Behrim, of the House of Esmi, is a veteran of the great war was assigned the task of slaying Danh Gem reborn, destroying the rakshas lords and thereby restoring the honour of the ravians.

Despite being prejudiced against the rakshases, he is ready for peace in this world. When Myrdak and Peori betray the council of the ravians, he undergoes a major change in his perception of the ravians, and admits that they (the ravians) are not so noble after all.

Humans

Lady Temat 

She is the Chief Civilian of Kol (a post akin to the premier of a state in a democracy; Kol is the capital city). She is shown as a skillful politician with a deep understanding of the power struggles inherent in a scenario. She is shown to understand the fact that in trying times, people need a hero to look up to and. She therefore conceptualises Asvin's quest as Simoqin's hero and trains him for the same.
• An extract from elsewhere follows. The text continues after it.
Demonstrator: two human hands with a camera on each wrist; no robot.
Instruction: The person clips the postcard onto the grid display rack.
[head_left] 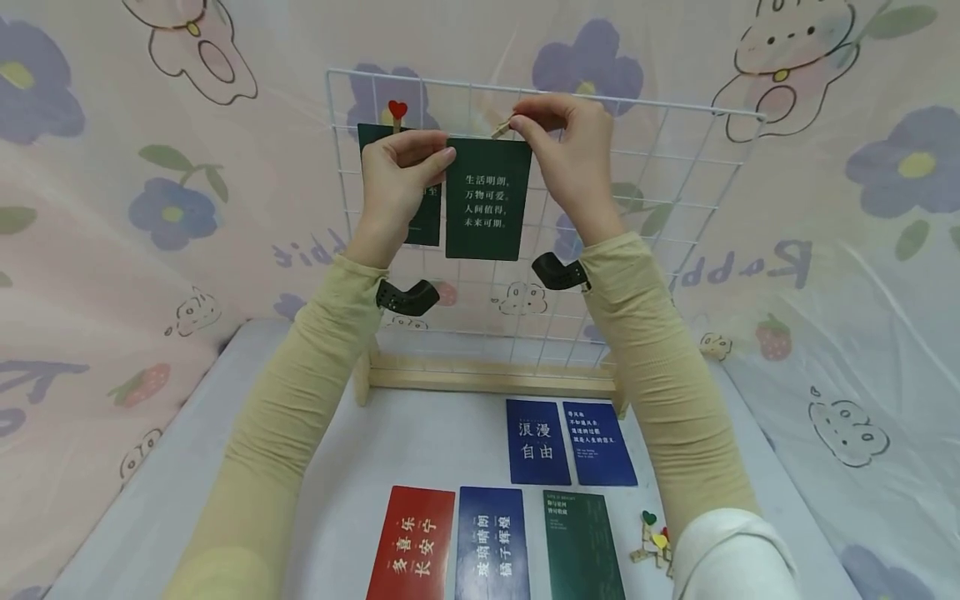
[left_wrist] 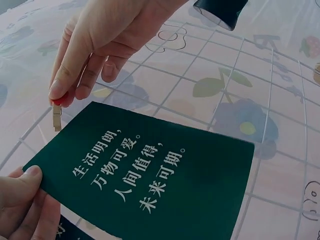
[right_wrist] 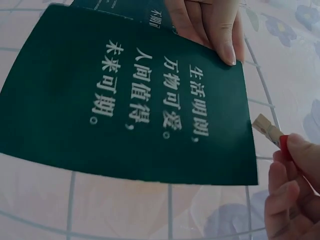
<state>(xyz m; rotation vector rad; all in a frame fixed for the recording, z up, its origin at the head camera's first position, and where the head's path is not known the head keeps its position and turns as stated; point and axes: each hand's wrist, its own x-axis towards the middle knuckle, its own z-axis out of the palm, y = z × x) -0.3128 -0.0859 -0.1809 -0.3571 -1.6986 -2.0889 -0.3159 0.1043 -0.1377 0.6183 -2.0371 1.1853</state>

She is shown to have amorous flings from time to time, with one of the flings ending as an attempt on her life. She is good friends with Mantric (Maya's father and the spellbinder of Kol).

Mantric 
Mantric is the most powerful spellbinder in Kol, and the father of Maya. In the series, he is shown inventing the method for making movies. He is good friends with The Silver Dagger and Temat.

Maya 
Maya is one of the main characters in Samit Basu's Gameworld Trilogy.

She is a powerful young spellbinder with a knack for discovering new spells. She is originally Kirin's best friend and is often shown, smuggling Kirin into the library of Enki. When she comes about Kirin's ravian origins, she suspects him to be the hero from the Simoqin prophecies. 
As the story progresses, Maya meets Asvin and falls in love with him. She accompanies Asvin to Bolvudis, and helps him on his missions, especially the journey through the pyramid to get the scorpion man's armour. She also goes on his mission to steal the gauntlet of Tatsu.

She makes entries in her diary which often sound humorous such as

" The civilian's palace, west wing, turtlemonth 8th, 3 pm
Times have participated in enjoyable but potentially illegal and injurious activities: 1.
New combat spells perfected: 7.
Magic: 15/20. Attraction for Asvin: 85/100".

Asvin 
Asvin, prince of Avranti is one of the principal characters in Samit Basu's Gameworld trilogy.

At the beginning of the Simoqin Prophecies, Asvin is sent on an Aswamedh, a journey supposed to bring him fame and glory. However, his own royal guard sabotages his journey as soon as they reach the city limits, tyring to kill him in order for his elder brother to ascend the throne without worry about a plotting younger brother. He is then rescued by the Silver Dagger and brought to Kol. In Kol, he undertakes hero training at Lady Temat's behest, in order to become the prophecised hero of the Simoqin prophecies. Asvin is shown to be handsome, well built. Ladies often try to attract him and are very infatuated by him. He is extremely well mannered - to the point of being annoying. 
In the series, he sometimes comes across as a Don Quixote of sorts. His integrity and character are appreciated by the Scorpion Man, who consoles him after his death and tells him that he can live up to his valour in the imminent final war.

Silver Dagger 
The Silver Dagger is a major character in the Gameworld Trilogy.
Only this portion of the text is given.